A história do filme já começa com um suspense, um enigma, que é quebrado ao longo da trama. O cirurgião plástico Robert Ledgard (Banderas) tenta criar uma pele perfeita, que não sofreria ações do tempo e queimaduras. Viúvo e fechado para o mundo, Robert mantém em sua antiga clínica, agora sua residência, uma paciente, cobaia de seus experimentos. Ele vê Vera (Elena Anaya) como sua obra prima. Defensor de novas técnicas de transplante de pele, as quais são proibidas em humanos, Robert esconde em sua grande mansão este segredo: a habitante que sofreu inúmeras intervenções cirúrgicas e que também é a personificação da sua mulher, morta de forma trágica.

O enredo se desenvolve na tentativa do espectador de descobrir, com os constantes flashbacks, de forma pouco linear, quem são essas personagens, se Robert é um grande benfeitor da humanidade, criando uma nova técnica que poderia restaurar vítimas de queimaduras, ou se ele é um crápula que mantém uma paciente como cobaia para fins puramente pessoais e egoístas. Se vocês acham que este é o grande segredo da trama, estão enganados. O filme dá voltas e voltas até você sair da sala "atordoado" com a eloquência da trama, com a relação conflituosa das personagens com elas mesmas, e com a capacidade transformadora do ser humano, como na maioria dos filmes de Almodovar.

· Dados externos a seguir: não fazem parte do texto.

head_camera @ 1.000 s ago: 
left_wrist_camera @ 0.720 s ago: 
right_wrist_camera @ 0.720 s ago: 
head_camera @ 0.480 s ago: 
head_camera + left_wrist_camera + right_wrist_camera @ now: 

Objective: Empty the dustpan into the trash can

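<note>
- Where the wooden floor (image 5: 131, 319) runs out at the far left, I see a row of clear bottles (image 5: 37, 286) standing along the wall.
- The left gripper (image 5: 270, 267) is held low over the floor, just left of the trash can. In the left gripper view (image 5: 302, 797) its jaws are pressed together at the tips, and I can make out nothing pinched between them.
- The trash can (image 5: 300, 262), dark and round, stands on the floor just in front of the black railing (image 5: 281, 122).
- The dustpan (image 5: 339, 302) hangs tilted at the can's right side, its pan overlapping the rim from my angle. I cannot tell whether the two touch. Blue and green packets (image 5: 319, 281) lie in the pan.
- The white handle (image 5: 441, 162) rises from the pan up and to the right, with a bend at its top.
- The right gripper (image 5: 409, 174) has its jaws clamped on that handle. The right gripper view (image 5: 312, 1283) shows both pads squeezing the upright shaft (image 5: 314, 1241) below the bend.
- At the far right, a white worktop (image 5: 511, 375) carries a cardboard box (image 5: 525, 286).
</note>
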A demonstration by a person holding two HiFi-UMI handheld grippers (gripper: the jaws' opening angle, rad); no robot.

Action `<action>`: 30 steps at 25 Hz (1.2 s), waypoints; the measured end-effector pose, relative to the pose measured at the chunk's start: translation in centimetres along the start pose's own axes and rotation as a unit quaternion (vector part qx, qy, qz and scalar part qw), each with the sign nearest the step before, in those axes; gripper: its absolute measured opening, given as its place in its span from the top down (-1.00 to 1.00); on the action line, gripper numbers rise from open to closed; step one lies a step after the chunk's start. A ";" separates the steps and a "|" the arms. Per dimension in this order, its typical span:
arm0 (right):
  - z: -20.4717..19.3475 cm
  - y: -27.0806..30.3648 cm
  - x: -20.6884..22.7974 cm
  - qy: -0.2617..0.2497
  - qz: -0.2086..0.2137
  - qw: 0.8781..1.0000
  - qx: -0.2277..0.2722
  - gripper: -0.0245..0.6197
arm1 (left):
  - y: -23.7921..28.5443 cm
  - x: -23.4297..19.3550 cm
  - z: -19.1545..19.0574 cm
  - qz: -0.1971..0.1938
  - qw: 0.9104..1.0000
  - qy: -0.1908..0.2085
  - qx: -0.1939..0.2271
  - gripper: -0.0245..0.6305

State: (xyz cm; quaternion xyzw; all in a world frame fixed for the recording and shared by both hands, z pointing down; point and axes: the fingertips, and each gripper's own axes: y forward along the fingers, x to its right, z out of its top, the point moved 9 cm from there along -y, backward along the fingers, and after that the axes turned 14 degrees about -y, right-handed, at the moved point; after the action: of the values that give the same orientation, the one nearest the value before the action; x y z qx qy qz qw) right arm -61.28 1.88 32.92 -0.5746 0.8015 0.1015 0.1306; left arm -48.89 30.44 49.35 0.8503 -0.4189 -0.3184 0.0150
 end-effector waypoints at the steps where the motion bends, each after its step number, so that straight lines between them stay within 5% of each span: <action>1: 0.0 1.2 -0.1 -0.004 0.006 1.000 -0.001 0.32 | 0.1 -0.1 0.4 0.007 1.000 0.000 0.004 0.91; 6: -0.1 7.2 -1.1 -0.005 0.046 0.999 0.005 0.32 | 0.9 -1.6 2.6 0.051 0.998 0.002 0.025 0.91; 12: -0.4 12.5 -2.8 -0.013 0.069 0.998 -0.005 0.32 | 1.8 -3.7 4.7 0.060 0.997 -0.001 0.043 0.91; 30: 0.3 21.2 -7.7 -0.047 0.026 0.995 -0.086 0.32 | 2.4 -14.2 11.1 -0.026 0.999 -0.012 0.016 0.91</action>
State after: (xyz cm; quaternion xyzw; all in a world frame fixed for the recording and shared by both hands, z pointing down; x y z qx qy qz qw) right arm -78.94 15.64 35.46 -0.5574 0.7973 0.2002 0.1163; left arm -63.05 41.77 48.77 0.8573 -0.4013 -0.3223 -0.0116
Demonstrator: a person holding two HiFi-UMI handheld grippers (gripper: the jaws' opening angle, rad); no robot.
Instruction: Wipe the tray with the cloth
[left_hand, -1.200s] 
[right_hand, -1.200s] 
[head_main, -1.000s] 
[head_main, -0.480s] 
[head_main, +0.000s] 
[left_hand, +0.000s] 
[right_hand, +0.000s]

Baseado no livro do escritor francês Thierry Jonquet (Tarântula), a ficção, o terror e a mistura de elementos de uma personagem embrutecida pela tragédia (Doutor Robert) e de uma outra, que devido a circunstâncias só esclarecidas no decorrer do filme, se aproxima de Robert, se tornam verdadeiras bombas relógios para o espectador, que espera ansiosamente a resolução do suspense, a explicação para tudo o que ocorre, que se deleita ainda mais com as pequenas dicas e detalhes que o diretor apresenta para desenvolver sua história.

O filme é uma adaptação minimalista, e tem a cara do diretor. Sim, ele é um filme autoral, mas qual filme de Almodóvar não é? Me lembrou muito filmes do início de sua carreira, da década de 1980 na verdade, enfáticos, fortes, com cena após cena mostrando algum movimento brusco, algum elemento forte, uma cor que se sobressai, um diálogo seco e emblemático, cenário marcante, que têm tudo a ver com a estética do diretor.

Li uma crítica (se não me engano do Rubens Ewald Filho) em que o autor dizia que Almodóvar melhorou com o tempo e, por conhecer melhor a estética do cinema, como dirigir os atores, posicionar a câmera e conseguir o enquadramento perfeito, consegue, cada vez mais, se superar. O diretor desenvolve sua trama de forma muito enérgica, e por isso, brilha por trás da mesma. Consegue se sobressair por fazer algo absolutamente diferente do que costuma fazer e, ao mesmo tempo, com elementos comuns e o mesmo impacto que costuma deixar registrado nas telas.

Não dá para contar muito sobre o filme, senão ele fica sem graça. E quem sou eu para contar final de filme. Só recomendo que assistam e depois, se puderem, postem seus comentários, pois cada crítica que li tem um ponto de vista diferente sobre a trama, e sempre interessante. Descreveria o longa como "gutural", outros o descrevem como drama psicologizante. Mas quem sabe, ele apenas lida, mais uma vez, com sentimentos de paixão, ódio, vingança, angústia e sofrimento inerentes ao ser humano, sempre tão bem mostrados pelo diretor? Essa capacidade de fazer refletir e, mais importante, sentir, é algo absolutamente normal no universo do Almodóvar - para nossa felicidade.